*WORK REQUIRED:* Set down a word-for-word copy of the data below, limited to the lines from the first through the line with "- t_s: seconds".
[Opening DATA PROVIDED section]
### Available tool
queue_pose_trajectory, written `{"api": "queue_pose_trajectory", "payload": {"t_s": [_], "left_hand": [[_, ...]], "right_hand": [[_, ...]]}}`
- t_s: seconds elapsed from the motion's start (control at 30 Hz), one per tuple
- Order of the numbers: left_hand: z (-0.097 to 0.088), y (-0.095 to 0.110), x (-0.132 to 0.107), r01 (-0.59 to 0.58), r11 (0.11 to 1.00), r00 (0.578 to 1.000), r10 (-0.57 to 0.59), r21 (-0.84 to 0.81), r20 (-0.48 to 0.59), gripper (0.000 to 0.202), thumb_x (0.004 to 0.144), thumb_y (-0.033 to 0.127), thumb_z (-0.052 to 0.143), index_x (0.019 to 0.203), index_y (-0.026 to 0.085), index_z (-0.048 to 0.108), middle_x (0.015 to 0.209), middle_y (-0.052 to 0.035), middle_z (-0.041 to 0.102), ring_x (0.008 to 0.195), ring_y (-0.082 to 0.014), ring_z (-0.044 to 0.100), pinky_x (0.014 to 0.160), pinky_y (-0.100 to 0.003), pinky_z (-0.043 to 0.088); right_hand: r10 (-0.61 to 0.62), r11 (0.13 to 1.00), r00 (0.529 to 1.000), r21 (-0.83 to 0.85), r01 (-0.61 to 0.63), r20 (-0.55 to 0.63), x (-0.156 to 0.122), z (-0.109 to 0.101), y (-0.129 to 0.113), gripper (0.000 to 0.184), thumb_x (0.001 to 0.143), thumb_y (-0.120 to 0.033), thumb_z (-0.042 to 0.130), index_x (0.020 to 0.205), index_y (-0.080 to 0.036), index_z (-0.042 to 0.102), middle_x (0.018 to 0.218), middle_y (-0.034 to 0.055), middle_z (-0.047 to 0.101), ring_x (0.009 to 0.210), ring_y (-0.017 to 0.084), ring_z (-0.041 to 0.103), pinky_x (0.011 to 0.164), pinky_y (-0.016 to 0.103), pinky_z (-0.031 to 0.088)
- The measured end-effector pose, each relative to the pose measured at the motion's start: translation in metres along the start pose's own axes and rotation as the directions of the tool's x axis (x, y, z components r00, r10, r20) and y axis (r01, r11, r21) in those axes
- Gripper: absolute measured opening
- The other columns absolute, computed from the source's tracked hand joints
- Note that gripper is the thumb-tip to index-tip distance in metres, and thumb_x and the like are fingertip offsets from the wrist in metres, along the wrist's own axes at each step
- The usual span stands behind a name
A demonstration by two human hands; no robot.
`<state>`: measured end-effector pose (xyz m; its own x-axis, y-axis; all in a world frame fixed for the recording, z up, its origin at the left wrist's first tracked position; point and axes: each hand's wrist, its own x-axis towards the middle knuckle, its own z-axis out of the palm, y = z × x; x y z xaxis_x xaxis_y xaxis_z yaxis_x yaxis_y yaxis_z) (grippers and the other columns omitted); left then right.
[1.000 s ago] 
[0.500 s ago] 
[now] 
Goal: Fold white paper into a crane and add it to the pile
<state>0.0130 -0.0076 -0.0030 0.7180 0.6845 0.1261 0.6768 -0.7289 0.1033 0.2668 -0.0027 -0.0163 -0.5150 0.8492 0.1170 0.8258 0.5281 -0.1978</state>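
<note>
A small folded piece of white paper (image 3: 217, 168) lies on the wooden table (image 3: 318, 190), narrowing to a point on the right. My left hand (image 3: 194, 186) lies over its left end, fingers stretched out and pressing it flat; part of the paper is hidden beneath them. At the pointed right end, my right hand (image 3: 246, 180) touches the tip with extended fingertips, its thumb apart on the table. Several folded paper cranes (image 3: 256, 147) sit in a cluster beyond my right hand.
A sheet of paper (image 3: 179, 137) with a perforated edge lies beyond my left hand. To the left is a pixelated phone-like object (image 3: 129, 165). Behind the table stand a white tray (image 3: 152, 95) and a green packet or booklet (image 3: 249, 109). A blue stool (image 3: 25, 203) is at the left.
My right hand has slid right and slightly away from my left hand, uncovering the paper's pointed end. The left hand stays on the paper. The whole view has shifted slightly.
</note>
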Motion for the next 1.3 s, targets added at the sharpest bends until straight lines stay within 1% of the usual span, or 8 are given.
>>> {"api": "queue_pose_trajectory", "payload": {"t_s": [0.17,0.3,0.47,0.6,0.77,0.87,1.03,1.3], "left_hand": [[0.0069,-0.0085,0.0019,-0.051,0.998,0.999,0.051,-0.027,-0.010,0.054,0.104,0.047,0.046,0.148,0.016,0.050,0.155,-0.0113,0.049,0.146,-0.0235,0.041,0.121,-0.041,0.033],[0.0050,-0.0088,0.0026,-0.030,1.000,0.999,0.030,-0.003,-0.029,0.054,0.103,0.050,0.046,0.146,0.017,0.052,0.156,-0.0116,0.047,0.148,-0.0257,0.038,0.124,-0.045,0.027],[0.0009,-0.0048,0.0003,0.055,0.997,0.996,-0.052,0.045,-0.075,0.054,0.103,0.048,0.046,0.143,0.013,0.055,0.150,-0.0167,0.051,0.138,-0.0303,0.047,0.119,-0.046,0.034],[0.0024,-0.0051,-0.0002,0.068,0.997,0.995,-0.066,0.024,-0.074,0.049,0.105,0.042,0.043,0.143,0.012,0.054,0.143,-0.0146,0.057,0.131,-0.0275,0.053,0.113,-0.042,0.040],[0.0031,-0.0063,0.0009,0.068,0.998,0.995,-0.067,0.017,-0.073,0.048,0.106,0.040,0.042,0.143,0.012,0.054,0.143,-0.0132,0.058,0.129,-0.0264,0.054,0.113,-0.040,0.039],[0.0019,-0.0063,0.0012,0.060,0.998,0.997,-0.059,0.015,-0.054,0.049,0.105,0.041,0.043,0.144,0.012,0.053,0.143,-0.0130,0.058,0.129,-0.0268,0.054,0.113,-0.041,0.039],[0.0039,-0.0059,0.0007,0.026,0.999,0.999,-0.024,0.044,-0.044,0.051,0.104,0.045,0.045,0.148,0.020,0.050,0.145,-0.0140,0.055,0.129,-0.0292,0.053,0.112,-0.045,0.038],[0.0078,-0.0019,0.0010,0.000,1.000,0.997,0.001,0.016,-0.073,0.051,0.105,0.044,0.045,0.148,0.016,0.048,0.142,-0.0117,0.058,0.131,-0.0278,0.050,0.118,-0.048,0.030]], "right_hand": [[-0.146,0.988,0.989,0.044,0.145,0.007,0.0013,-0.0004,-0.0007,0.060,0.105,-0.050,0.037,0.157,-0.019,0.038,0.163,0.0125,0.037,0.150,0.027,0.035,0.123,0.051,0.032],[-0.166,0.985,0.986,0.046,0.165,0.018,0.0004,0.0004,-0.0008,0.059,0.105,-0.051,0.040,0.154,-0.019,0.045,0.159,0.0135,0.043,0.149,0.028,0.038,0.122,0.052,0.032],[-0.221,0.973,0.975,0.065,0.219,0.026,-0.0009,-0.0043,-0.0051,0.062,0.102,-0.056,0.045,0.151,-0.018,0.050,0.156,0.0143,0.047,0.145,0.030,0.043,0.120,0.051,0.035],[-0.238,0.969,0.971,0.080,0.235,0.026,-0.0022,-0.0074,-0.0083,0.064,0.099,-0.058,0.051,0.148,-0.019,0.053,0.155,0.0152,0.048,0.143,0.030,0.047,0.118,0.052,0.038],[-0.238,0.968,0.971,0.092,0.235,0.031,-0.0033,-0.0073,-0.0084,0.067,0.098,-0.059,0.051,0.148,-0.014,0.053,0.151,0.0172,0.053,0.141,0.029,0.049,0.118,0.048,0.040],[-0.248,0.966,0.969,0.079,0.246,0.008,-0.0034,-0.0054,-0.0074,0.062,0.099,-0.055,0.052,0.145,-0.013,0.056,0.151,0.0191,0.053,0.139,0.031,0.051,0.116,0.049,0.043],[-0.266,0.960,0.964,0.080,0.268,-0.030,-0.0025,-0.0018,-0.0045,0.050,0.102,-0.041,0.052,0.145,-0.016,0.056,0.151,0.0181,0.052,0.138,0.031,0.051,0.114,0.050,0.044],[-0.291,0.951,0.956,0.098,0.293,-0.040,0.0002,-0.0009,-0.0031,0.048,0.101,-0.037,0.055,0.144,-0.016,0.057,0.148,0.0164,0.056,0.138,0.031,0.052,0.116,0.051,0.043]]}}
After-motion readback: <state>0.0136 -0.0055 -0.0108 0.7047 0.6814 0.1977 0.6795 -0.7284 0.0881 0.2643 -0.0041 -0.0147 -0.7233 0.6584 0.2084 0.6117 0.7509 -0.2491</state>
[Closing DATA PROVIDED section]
*SOLUTION TO THE EXERCISE:*
### Available tool
queue_pose_trajectory, written `{"api": "queue_pose_trajectory", "payload": {"t_s": [_], "left_hand": [[_, ...]], "right_hand": [[_, ...]]}}`
- t_s: seconds elapsed from the motion's start (control at 30 Hz), one per tuple

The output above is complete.